WHAT IS EXPECTED:
Strip out all images, then restate the data verbatim.

DATA EXTRACT:
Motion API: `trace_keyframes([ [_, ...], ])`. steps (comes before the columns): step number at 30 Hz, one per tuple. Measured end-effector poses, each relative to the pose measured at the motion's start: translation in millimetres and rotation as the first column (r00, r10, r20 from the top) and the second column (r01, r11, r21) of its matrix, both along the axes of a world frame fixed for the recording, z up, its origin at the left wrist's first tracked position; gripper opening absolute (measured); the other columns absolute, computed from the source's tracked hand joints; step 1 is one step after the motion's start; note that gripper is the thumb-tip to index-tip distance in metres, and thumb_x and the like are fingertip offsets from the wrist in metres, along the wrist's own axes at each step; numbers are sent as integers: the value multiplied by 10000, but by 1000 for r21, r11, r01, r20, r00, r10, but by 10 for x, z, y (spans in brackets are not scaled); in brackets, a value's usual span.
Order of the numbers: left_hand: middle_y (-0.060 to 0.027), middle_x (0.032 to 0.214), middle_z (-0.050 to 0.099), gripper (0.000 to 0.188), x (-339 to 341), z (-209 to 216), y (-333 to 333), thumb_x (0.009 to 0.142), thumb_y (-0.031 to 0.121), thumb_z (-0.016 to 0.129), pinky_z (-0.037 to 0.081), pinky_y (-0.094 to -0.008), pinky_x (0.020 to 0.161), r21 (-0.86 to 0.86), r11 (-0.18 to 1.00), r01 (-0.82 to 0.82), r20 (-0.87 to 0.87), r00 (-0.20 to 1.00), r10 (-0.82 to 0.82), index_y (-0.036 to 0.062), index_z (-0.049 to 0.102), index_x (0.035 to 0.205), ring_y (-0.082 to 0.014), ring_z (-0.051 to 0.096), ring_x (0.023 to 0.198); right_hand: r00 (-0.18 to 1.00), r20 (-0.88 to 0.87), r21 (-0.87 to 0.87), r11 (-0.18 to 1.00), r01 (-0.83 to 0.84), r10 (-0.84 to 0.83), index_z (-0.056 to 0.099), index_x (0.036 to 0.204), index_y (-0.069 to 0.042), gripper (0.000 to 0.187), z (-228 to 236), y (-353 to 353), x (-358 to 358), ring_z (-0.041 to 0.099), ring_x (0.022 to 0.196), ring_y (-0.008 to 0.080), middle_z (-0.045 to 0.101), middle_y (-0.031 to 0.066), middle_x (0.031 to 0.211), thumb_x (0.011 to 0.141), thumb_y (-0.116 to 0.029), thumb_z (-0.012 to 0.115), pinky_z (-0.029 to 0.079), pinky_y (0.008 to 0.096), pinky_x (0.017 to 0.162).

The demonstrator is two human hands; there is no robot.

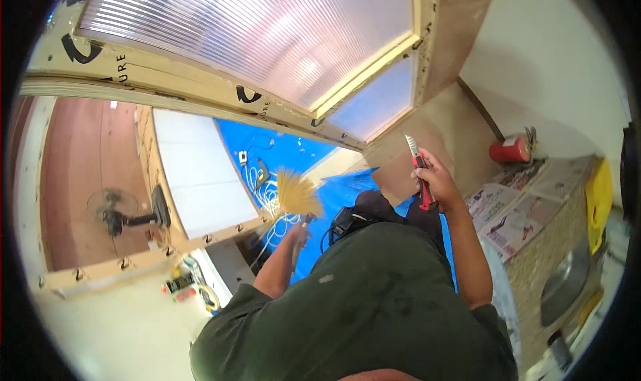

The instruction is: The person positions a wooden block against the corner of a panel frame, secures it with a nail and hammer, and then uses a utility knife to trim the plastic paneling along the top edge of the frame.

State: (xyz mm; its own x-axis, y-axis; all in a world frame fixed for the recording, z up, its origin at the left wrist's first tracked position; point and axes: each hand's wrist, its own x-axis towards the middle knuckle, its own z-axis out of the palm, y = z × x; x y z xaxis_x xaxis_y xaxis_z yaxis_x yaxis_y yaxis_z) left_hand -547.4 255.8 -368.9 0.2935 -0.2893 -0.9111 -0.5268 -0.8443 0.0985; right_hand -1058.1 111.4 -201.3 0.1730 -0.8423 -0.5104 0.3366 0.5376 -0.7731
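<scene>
My right hand is closed around a red and black snap-off utility knife, its blade extended and pointing up and away. Lower and to the left, my left hand is closed on a brush with yellowish, straw-like bristles that fan out above the fingers. Most of the brush's handle is hidden by the hand. The knife and the brush are well apart, on either side of my body.
Ahead stands a wooden-framed translucent ribbed panel. Blue sheeting covers the floor, with white cables on it. At left is a fan. To the right are a red fire extinguisher and a newspaper-covered surface.
</scene>
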Motion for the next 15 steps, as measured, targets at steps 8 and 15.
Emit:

OUTPUT FOR THIS EXERCISE:
Motion API: `trace_keyframes([ [_, ...], ])`. steps (comes before the columns): step number at 30 Hz, one per tuple. Measured end-effector poses, each relative to the pose measured at the motion's start: translation in millimetres and rotation as the first column (r00, r10, r20 from the top) and the second column (r01, r11, r21) of its matrix, both along the axes of a world frame fixed for the recording, z up, its origin at the left wrist's first tracked position; gripper opening absolute (measured); the other columns absolute, computed from the source's tracked hand joints; step 1 is one step after the motion's start; note that gripper is the thumb-tip to index-tip distance in metres, and thumb_x and the like are fingertip offsets from the wrist in metres, along the wrist's own axes at each step; numbers are sent as integers: the value multiplied by 10000, but by 1000 for r21, r11, r01, r20, r00, r10, but by 10 for x, z, y (spans in brackets are not scaled); in brackets, a value's usual span.
Order of the numbers: left_hand: middle_y (-0.060 to 0.027), middle_x (0.032 to 0.214), middle_z (-0.050 to 0.099), gripper (0.000 to 0.188), x (-339 to 341), z (-209 to 216), y (-333 to 333), thumb_x (0.009 to 0.142), thumb_y (-0.031 to 0.121), thumb_z (-0.016 to 0.129), pinky_z (-0.037 to 0.081), pinky_y (-0.094 to -0.008), pinky_x (0.020 to 0.161), r21 (-0.86 to 0.86), r11 (-0.18 to 1.00), r01 (-0.82 to 0.82), r20 (-0.87 to 0.87), r00 (-0.20 to 1.00), r10 (-0.82 to 0.82), index_y (-0.036 to 0.062), index_z (-0.049 to 0.102), index_x (0.035 to 0.205), ring_y (-0.082 to 0.014), ring_z (-0.051 to 0.096), ring_x (0.023 to 0.198); right_hand: r00 (-0.18 to 1.00), r20 (-0.88 to 0.87), r21 (-0.87 to 0.87), r11 (-0.18 to 1.00), r01 (-0.83 to 0.84), r10 (-0.84 to 0.83), index_z (-0.056 to 0.099), index_x (0.036 to 0.204), index_y (-0.069 to 0.042), gripper (0.000 to 0.187), z (-228 to 236), y (-353 to 353), x (-358 to 358), ring_z (-0.041 to 0.099), ring_x (0.022 to 0.196), ring_y (-0.008 to 0.080), middle_z (-0.045 to 0.101), middle_y (-0.031 to 0.066), middle_x (0.031 to 0.211), thumb_x (0.011 to 0.141), thumb_y (-0.116 to 0.029), thumb_z (-0.012 to 0.115), pinky_z (-0.029 to 0.079), pinky_y (0.008 to 0.096), pinky_x (0.017 to 0.162).

The demonstrator is two human hands; there is no robot.


The instruction is: The person positions a wooden block against the corner of a panel frame, secures it with a nail and hammer, and then uses a utility knife to trim the plastic paneling along the top edge of the frame.

State: (xyz mm; its own x-axis, y-axis; all in a world frame fixed for the recording, z up, its origin at the left wrist's first tracked position; point and axes: each hand's wrist, its own x-axis towards the middle knuckle, its own z-axis out of the palm, y = z × x; x y z xaxis_x xaxis_y xaxis_z yaxis_x yaxis_y yaxis_z) left_hand -547.4 255.8 -368.9 0.2935 -0.2893 -0.9111 -0.5268 -0.8443 0.0985; right_hand -1058.1 111.4 -201.3 0.1730 -0.8423 -0.5104 0.3366 0.5376 -0.7731
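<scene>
My right hand is closed around a red and black snap-off utility knife, its blade extended and pointing up and away. Lower and to the left, my left hand is closed on a brush with yellowish, straw-like bristles that fan out above the fingers. Most of the brush's handle is hidden by the hand. The knife and the brush are well apart, on either side of my body.
Ahead stands a wooden-framed translucent ribbed panel. Blue sheeting covers the floor, with white cables on it. At left is a fan. To the right are a red fire extinguisher and a newspaper-covered surface.
</scene>
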Motion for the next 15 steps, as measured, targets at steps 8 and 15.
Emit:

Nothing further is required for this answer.